Preceitua o artigo 125.º, n.º 1 do CPPT que «Constituem causas de nulidade da sentença a falta de assinatura do juiz, a não especificação dos fundamentos de facto e de direito da decisão, a oposição dos fundamentos com a decisão, a falta de pronúncia sobre questões que o juiz deva apreciar ou a pronúncia sobre questões que não deva conhecer.».
No mesmo sentido estabelece o do artigo 615.º do CPC, aplicável ex vi do artigo 2º, alínea e) do CPPT, ao estatuir que «1. É nula a sentença quando: (…) b) Não especifique os fundamentos de facto e de direito que justifiquem a decisão; c). Os fundamentos estejam em oposição com a decisão ou ocorra alguma ambiguidade ou obscuridade que torne a decisão ininteligível; d) O Juiz deixe de pronunciar-se sobre questões que devesse apreciar ou conheça de questões de que não podia tomar conhecimento; (…)».

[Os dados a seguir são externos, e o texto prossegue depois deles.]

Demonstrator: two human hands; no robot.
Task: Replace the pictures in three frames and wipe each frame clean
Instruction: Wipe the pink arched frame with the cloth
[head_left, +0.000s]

O dever de fundamentação das decisões, na sua vertente endoprocessual e extra-processual, decorre do artigo 208.º, n.º 1, da Constituição da República e reveste enorme relevância para que possa ser exercido controlo no julgamento não só da matéria de facto, como na decisão de direito.
A fundamentação passou a exercer, pois, a dupla função de facilitar o reexame da causa pelo tribunal superior e de reforçar o autocontrolo do julgador, sendo um elemento fundamental na transparência da Justiça, inerente ao ato jurisdicional” – “Código de Processo Civil Anotado”, vol. 2º, 3ª edição, de Lebre de Freitas e Isabel Alexandre.
Na verdade, só através da fundamentação da sentença é possível perceber como é que, de acordo com as regras da experiência comum e da lógica, se formou a convicção do Tribunal e qual o caminho por este percorrido para alcançar a decisão prolatada.
Porém, vem sendo uniformemente entendido que apenas a total ausência de fundamentação de facto e de direito determina a nulidade da sentença, vício este que não vingará se a fundamentação for deficiente ou insuficiente.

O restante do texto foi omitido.